Each post is represented as a record. You can convert this now to a table by clicking on the “To Table” function and then clicking on the expand icon to the right of column 1. When you do this you are prompted to select the fields that you want to select as part of your table.
If you click Close and Apply this will load all your blog posts into a table.
Adding Date Filtering and Drill Down
Each post as a posting date. We can create a calculated table that represents all the possible dates and add in year, month, and day columns that are nicely formatted to support drill down by year, month or day.
Start by creating a calculated table by clicking on “New Table” with the following formula:
This will create a table of all the possible dates from the earliest blog post to today.
Now we need to add a bunch of calculated columns to represent year, month, day, day of the week, etc. Here are some formulas that you can use – each line is a calculated column that you add to the table.
DateTable = CALENDAR (MINX(‘Blog Posts’, [date]), NOW())
Day = Format([Date],”DDDD”)
DayofMonth = DAY([Date])
DayofWeek = WEEKDAY([Date],2)
ISOWeekofYear = IF ((([OrdinalDate] – [DayofWeek] + 10)/7) >= 53, 1, TRUNC(([OrdinalDate] – [DayofWeek] + 10)/7))
LongDay = Format(DateTable[Date], “dddd”)
Month = FORMAT([Date], “MMM”) & ” ” & [Year]
MonthDate = Date(DateTable[Year], DateTable[MonthofYear], 1)
MonthofYear = MONTH([Date])
OrdinalDate = DATEDIFF([Year]&”,1,1″,[Date],DAY)+1
QuarterofYear = ROUNDUP (MONTH([Date])/3,0)
Year = YEAR([Date])
In addition, you will need to change the sort column for columns such as LongDay to the integer or date representations so that your columns sort in the appropriate order and not in alphabetical order.
Once you have your date table set up, you can create a relationship between the date column in the blog posts table and the DateValue column. Depending on the format of your original date column, you may need a calculated column that reflects the identical format so that the ids match. In my case, I created a calculated column called “DateOnly” that has the same formula as the DateValue column and linked these together through the relationship management dialog.
Once you have this set up, you can now create date driven visualizations such as the number of posts per month or per day of the week!
Adding Metadata Filtering
One of the key features of a blog are tags and categories that act as metadata for filtering. The JSON provides these within its structure so can we extract the data and use it for creating some dashboards by category or tag?
If we go back to our original Power Query, we can create a new table that contains a denormalized set of keys that provide the link from the blog post ID to the tag values (the same approach will work for categories, authors, etc.). When we get the list of posts, we do the same as above and expand the records but in this case we only need two columns – the blog post ID and the tags.

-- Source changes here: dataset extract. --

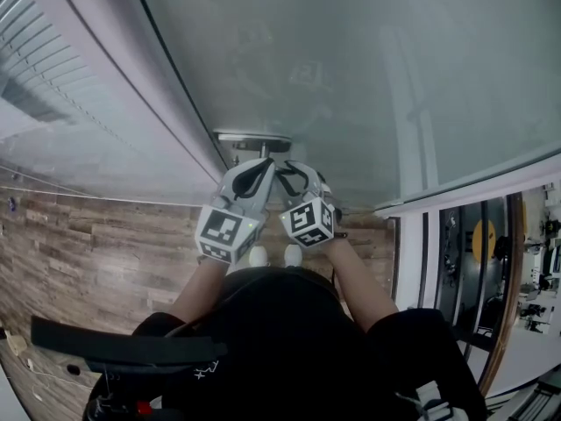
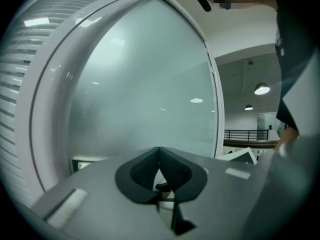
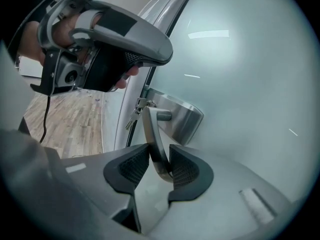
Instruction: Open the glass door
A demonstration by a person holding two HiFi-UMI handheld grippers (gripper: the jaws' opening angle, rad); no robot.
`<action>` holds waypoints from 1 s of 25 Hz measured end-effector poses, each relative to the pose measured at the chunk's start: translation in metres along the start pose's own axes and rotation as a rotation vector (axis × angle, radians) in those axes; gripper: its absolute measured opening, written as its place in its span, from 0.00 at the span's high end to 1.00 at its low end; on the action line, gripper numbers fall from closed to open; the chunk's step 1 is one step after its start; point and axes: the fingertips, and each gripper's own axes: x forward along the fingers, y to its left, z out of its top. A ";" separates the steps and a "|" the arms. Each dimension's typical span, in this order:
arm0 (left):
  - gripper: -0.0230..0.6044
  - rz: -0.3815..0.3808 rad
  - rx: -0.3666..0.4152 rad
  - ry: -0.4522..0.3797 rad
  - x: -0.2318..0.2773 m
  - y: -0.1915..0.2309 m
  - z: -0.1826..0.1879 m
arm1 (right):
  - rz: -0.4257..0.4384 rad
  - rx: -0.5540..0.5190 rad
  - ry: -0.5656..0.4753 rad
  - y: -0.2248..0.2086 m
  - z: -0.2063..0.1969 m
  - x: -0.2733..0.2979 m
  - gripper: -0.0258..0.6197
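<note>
While nose-down, right hand-held gripper (image 3: 159,158) tight on the door handle (image 3: 152,134)

Glass door (image 1: 351,77): frosted pane, matt, milky, smooth, faint light reflections. Door handle (image 3: 154,139): brushed metal, satin sheen. Lock plate (image 3: 186,118) behind it: same brushed steel look. Keys (image 3: 134,115) just left of plate: bright metal. Door frame (image 1: 105,68) at left: white, smooth, painted look. Floor (image 1: 88,244) near: brown wood-grain planks, matt. Right gripper (image 3: 160,166) and left gripper (image 2: 160,170): grey matt plastic bodies, black pads (image 3: 185,171) with fine ribbed texture. Marker cubes (image 1: 230,232): white, black printed squares.
</note>
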 end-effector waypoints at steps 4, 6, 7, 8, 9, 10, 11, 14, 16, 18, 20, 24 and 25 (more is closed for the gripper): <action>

Then, we need to expand the list of tags so that we can fetch the tag ID and the title of the tag for each record.
Our new table should look something like this:
Once we load up this as a table, we can now create some interesting dashboards based on the tag frequency. For example, here is the frequency of posts per tag:
Here is the frequency of tag use by month as a visualization.
Here is a comparison of the use of the tag “Azure” with the use of the tag “Power BI” over time.
Once you have the data there are lots of possible ways to explore and analyze the data!